Consulting (RSS)

Consulting

New Clients / Marketing

I'm looking to expand my business some and looking into ways to gain new clients.  I know that word of mouth is by far the best marketing technique (good word of mouth that is) and I always ask for referrals.  Any other marketing tricks or tips that any of you independents out there may use and share?

Bridge Building

Interesting post by Tatochip on contracting on a project with ill-defined proposals.  Despite my recent look into billing the project and not by the hour, this is a good example of situation where you should bill by the hour.  If the requirements are non-existent (or poorly defined) then of course I would bill by the hour... at least bill by the hour in gathering the requirements to be able to create a solid proposal.  A somewhat solid proposal is needed if for nothing else to provide protection for you and the client in what is expected and being paid for.  Changes that are outside that scope require modification.

 

Consulting Fees (2)

Thanks for all the great comments to my last post.  Lots of insights despite the opinion being split.  I'm not sold one way or the other myself and need to do some more investigation and experimentation.  I've got a project that I'm quoting now that the client is actually expecting a per/project quote and could really care less how many hours I work or my hourly rate, he just wants an idea what the project is going to cost and the end result.  I've already built a trusting relationship with this client so I've got some leeway with what I do.  I believe I'll just quote the project (in plenty of detail) with the understanding that any added or significantly changed items may involve additional charges.  We'll see how it goes.

I can see where the larger projects may in some ways be easier to quantify as a set cost instead of trying to determine hours for it.  Smaller projects meanwhile may be easier to just quote the hours.  When you are dealing with a large project that may run into tens of thousands of dollars, a few hours one way or the other is really such a small portion of the project that it isn't noticed (example:  add 2 hours at $75/hr to a 200 hour project and that amounts to just 1% of the total project, whereas in an 8 hour project, those 2 hours are 25%....a big difference)

Consulting Fees

I've been giving some thought recently to the way we charge consulting fees.  It seems fairly common in my area of the US to charge by the hour (or by the day).  But I've been thinking of the pros and cons of quoting by the project instead of by the hour.  Instead of giving a quote of x hours at y dollars per hour, I would quote xx dollars for the project.  Let me list some of my thoughts on that:

  • Per hour billing is self-limiting.  Your growth is limited to a combination of the amount of hours in a week and your fee (which is limited by the local market).  Without hiring someone (or subcontracting) you can't increase your billable hours past what is physically possible in a week.
  • Per hour billing doesn't give a percieved value of the results of the project (which is what the client is interested in), but only the value of your time (which the client really doesn't care about).  A client's percieved result value may be six figures, but that may take a years worth of hours to meet when in reality it's only a 3 month project.

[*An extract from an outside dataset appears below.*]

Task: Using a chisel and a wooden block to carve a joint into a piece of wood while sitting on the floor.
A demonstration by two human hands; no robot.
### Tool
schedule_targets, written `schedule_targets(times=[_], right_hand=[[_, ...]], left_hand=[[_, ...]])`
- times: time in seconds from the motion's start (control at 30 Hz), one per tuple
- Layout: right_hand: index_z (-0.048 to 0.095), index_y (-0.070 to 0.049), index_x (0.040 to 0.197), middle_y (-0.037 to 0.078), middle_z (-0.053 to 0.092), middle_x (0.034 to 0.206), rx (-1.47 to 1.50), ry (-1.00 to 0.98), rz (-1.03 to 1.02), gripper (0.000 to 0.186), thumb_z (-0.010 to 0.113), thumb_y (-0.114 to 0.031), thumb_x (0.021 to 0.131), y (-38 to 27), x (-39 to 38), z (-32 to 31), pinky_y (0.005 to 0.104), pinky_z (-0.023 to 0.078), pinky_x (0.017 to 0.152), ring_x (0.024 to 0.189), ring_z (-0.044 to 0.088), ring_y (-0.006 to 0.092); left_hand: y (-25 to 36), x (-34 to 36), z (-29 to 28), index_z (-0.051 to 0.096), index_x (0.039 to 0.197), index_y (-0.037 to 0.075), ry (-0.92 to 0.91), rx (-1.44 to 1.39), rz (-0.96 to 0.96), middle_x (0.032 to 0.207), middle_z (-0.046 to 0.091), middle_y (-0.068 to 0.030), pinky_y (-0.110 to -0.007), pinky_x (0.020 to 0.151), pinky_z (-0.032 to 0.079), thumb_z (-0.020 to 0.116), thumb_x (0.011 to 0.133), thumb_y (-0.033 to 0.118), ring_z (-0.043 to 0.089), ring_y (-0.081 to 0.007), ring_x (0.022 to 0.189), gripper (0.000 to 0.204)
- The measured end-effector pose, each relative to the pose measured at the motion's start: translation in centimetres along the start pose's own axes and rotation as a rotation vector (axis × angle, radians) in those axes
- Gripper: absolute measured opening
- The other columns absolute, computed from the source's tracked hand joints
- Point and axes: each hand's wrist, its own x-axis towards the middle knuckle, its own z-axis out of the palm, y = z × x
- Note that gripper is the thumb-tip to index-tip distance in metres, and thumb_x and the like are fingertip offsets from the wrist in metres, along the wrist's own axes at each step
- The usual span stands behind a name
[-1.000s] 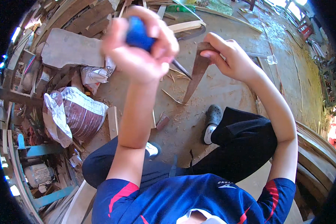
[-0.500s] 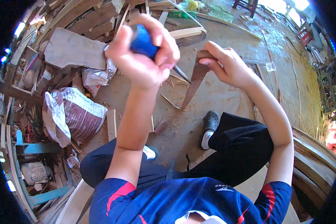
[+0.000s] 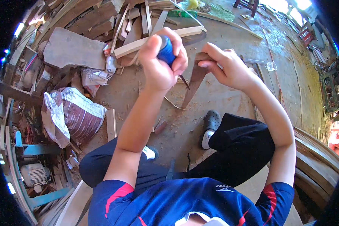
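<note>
My left hand (image 3: 157, 71) is wrapped round the blue handle of a file (image 3: 167, 52), raised above the floor. Its thin dark shaft points down and right, with the tip at the left edge of a saw blade (image 3: 195, 82); I cannot tell whether they touch. My right hand (image 3: 231, 71) pinches the wide upper end of that brown, tapered blade between thumb and fingers. The blade hangs tilted, its narrow end pointing down and left. My fingers hide part of its upper end.
A pale wooden strip (image 3: 133, 47) lies beyond my left hand, near stacked timber (image 3: 90, 19). At left are a flat board (image 3: 75, 49), a printed sack (image 3: 84, 113) and a motor (image 3: 35, 175) by a blue frame. Curved planks (image 3: 316, 165) lie at right. Shavings litter the floor.
My left hand has come down and to the right with the file, its tip now lower beside the blade. My right hand and the saw blade have shifted slightly left.
</note>
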Motion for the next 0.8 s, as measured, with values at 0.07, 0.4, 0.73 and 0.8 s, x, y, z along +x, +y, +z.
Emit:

Let me share an example to compare.

Scenario 1 - Per-Diem Billing
Project is quoted at 100 hours at the rate of $75/hr.  This comes to $7500

Scenario 2 - Per-project billing
The process that your project is intended to replace (or enhance, improve, whatever) is estimate to cost $75,000 a year in time and material to the client and is a place where error can creep in which raises that cost.  The client knows the process needs changed and agrees with your proposed changes.  A successful project will allow the client to reduce the cost of this process to $35,000 a year and minimize a chance for human error.  This is a savings of $40,000 a year just in the cost to the business.  Given the market in your area and your relationship with the client, you could potential set your quote to be anywhere from $10,000 to $40,000 or so and this will pay for itself in the first year in savings to the client. 

This example may be convoluted (and admittedly not completely thought through and thorough), but unless I'm missing something, I see the potential there to increase the fees we charge and still have a client that is happy. 

I need to think through this further before any changes are made in the way I set my fees (I currently have been billing per hour as do most of my associates), but does this seem reasonable to anyone?  Are there any out there that can make valid arguments contrary to what I've stated.  I'm interested in hearing both sides.

Creating project quotes

I think quoting a new project is my least favorite part of a new project.  The issues of not padding the quote too much that you scare of the client, but also not soo little that you end up screwing yourself.  It is something you just get a feel for the longer and more you do it, but it never ceases to make me nervous. 

Any resources out there for IT consultants that assist in giving templates for quotes or other such items for consultants?